## REQUIREMENT
Below are some records. Retype exactly the lines from the one containing "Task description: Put" through the one containing "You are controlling", both included, skipping every picture.

## DATA SHOWN

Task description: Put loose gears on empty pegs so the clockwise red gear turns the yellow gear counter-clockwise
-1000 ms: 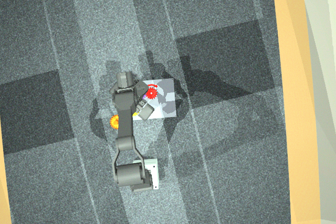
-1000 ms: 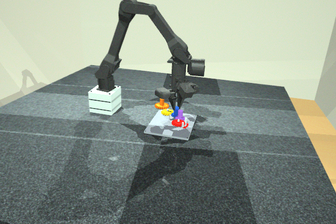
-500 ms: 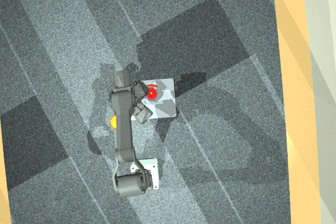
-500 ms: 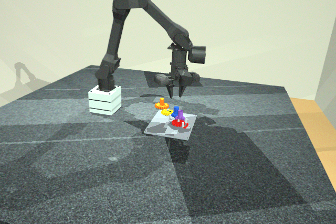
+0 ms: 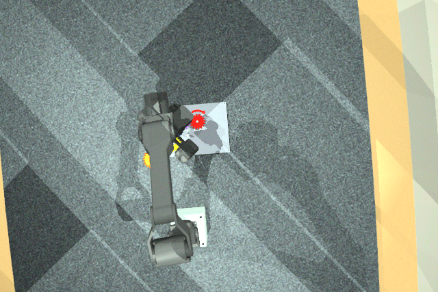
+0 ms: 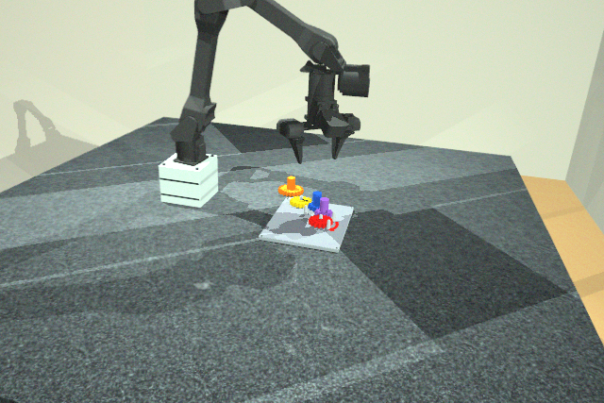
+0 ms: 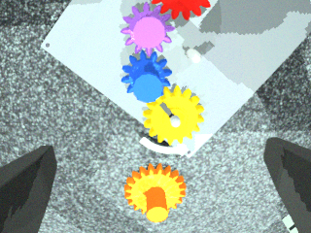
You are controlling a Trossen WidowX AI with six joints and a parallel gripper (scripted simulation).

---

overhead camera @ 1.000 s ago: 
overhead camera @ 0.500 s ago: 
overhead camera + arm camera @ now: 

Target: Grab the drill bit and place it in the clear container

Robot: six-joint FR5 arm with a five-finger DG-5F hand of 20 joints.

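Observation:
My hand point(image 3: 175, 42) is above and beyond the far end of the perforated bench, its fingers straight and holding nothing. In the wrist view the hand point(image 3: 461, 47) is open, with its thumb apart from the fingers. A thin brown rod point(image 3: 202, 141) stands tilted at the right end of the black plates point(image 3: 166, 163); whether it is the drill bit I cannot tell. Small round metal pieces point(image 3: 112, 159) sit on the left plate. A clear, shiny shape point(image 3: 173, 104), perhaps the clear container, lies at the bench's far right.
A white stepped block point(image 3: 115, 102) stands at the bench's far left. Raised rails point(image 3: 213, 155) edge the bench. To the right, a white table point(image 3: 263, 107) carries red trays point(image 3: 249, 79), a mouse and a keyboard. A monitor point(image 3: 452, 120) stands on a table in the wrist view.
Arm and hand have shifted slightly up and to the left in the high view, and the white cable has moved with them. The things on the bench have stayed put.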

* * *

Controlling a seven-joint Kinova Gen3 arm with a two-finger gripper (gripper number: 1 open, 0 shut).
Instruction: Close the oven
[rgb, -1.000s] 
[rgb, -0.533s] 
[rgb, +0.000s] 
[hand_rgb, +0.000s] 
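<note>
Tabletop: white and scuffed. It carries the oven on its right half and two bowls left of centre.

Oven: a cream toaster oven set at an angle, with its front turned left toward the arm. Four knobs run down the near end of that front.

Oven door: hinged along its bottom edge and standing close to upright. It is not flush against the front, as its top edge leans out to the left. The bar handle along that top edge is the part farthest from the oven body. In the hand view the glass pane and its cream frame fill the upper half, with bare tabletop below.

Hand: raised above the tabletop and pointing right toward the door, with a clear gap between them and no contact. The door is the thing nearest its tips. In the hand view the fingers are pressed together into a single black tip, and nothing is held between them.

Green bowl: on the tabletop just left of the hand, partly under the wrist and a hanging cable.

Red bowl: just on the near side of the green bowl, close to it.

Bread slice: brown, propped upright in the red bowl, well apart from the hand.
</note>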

## EXPECTED ANSWER
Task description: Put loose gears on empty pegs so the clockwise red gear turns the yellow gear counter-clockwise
-1000 ms: 
-1000 ms: 
-500 ms: 
-500 ms: 
+0 ms: 
+0 ms: 
+0 ms: 
You are controlling a Trossen WidowX AI with six joints and a parallel gripper (scripted simulation).

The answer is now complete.